Besides our own health-care system, Switzerland's may be the one that gets the most attention in America because of its similarities to the Affordable Care Act's new coverage scheme. So it seems worth noting that 64 percent of Swiss voters rejected a ballot measure on Sunday that would have scrapped its own system in favor of single-payer health care.
If that vote had gone through, it would have replaced more than 60 insurers with a government-run system, something that a fair number of liberals and others would like to see here, too. Instead, voters in Switzerland opted to keep their current system, which has key similarities to Obamacare. For nearly 20 years, Swiss residents have been required to purchase coverage from private health plans who compete for their business; those health plans have to offer a minimum level of benefits and can't reject people based on pre-existing conditions; and the government provides subsidies to help low-income people afford coverage. That's essentially how the ACA's expansion of private coverage is structured.
There are some differences, though. Employers in Switzerland don't provide coverage, while more than half of insured Americans get their coverage through work. The Swiss system also doesn't have anything similar to Medicare or Medicaid.

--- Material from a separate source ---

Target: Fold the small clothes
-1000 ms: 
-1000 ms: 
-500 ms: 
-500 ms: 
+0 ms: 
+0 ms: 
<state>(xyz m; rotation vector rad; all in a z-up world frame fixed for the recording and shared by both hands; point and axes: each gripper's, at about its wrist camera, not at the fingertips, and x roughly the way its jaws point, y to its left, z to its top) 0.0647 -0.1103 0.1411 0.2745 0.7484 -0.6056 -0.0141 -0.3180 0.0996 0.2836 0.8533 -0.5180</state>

Nearly everyone in Switzerland is covered, and the country leads all others when it comes to life expectancy. But it also spends the third most on health care of the 34 countries in the Organization for Economic Co-operation and Development, and the rising costs have been a growing problem for Switzerland.
"Campaigners who championed the push for a state-held insurance scheme have said it is the only way to rein in rising premiums and guarantee they are used efficiently and transparently," AFP reported. A pretty strong majority of the country disagreed, apparently.
In the United States, Obamacare is far from the final word on health reform. There are plenty of liberals who would like this country to move to a single-payer system and see Obamacare as that stepping stone. There are some more local efforts — Vermont is trying to set up its own single-payer system, and former Medicare administrator Don Berwick campaigned on a single-payer platform in his unsuccessful gubernatorial bid in Massachusetts this year.
The single-payer concept, though, remains unpopular in the United States, and the politics of making such a shift on a national scale still seem impossible.